(Entries taken from a collection)
- - -

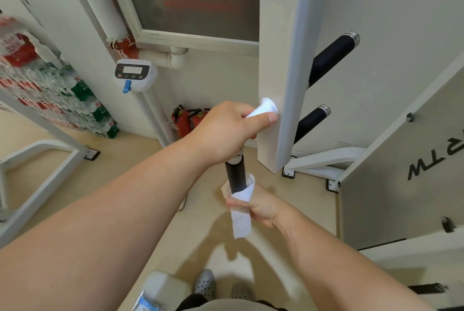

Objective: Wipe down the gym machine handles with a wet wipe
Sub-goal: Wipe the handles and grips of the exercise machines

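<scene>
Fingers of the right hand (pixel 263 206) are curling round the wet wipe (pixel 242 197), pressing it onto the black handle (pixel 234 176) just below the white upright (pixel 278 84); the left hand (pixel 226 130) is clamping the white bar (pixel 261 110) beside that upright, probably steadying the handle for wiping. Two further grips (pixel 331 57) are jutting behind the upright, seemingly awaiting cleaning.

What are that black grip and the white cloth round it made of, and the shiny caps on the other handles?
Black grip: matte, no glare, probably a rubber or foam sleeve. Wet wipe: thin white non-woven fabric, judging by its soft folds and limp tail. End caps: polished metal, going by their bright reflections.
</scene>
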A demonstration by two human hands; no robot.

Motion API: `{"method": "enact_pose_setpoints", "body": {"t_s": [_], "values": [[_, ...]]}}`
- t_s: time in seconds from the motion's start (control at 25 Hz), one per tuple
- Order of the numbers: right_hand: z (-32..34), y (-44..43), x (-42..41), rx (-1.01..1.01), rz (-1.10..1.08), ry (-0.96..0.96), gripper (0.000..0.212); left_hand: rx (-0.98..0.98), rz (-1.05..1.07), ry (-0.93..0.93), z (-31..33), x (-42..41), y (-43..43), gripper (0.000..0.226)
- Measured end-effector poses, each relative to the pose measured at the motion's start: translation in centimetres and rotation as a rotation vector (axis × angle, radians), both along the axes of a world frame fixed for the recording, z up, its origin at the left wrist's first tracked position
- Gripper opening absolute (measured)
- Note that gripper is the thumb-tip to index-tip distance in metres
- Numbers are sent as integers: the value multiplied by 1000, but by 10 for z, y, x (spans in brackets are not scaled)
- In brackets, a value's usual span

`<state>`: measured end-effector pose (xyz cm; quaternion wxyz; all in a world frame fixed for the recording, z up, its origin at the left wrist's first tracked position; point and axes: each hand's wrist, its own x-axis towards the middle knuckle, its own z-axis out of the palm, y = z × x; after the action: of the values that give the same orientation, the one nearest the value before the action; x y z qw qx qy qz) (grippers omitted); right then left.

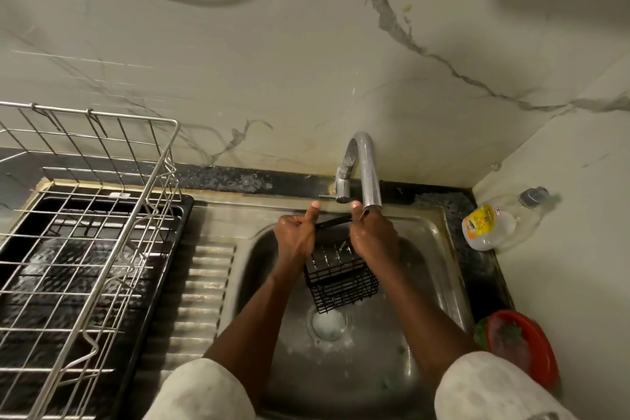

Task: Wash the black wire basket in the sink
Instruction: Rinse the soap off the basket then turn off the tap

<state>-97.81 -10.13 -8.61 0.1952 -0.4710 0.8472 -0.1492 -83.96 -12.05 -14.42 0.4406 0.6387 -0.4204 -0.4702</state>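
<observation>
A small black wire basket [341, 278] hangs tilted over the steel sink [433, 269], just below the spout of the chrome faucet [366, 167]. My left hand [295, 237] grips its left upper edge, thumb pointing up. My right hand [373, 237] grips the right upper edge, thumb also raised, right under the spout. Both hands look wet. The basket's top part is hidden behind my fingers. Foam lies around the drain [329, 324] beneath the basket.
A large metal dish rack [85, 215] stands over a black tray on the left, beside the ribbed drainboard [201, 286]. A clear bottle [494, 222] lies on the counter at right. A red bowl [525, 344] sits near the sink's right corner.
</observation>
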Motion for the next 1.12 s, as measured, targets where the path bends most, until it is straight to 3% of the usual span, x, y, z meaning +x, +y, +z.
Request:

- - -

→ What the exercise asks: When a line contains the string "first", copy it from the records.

→ Answer for the task:
- Measured end-effector poses, each relative to the pose measured at the motion's start: translation in centimetres and rotation as a rotation vector (axis × angle, radians), both along the axes of a world frame fixed for the recording, z up, its origin at the left wrist's first tracked position
`<state>`: measured end-effector pose (xyz cm; quaternion wxyz; all in a world frame fixed for the recording, z up, its origin at the left wrist's first tracked position; point and axes: each hand's wrist, its own x-axis towards the middle knuckle, its own z-axis out of the palm, y = z × x; after the action: of the values that give the same orientation, the one nearest the value before the action; x y z qw qx qy qz) (grippers omitted); right then left.

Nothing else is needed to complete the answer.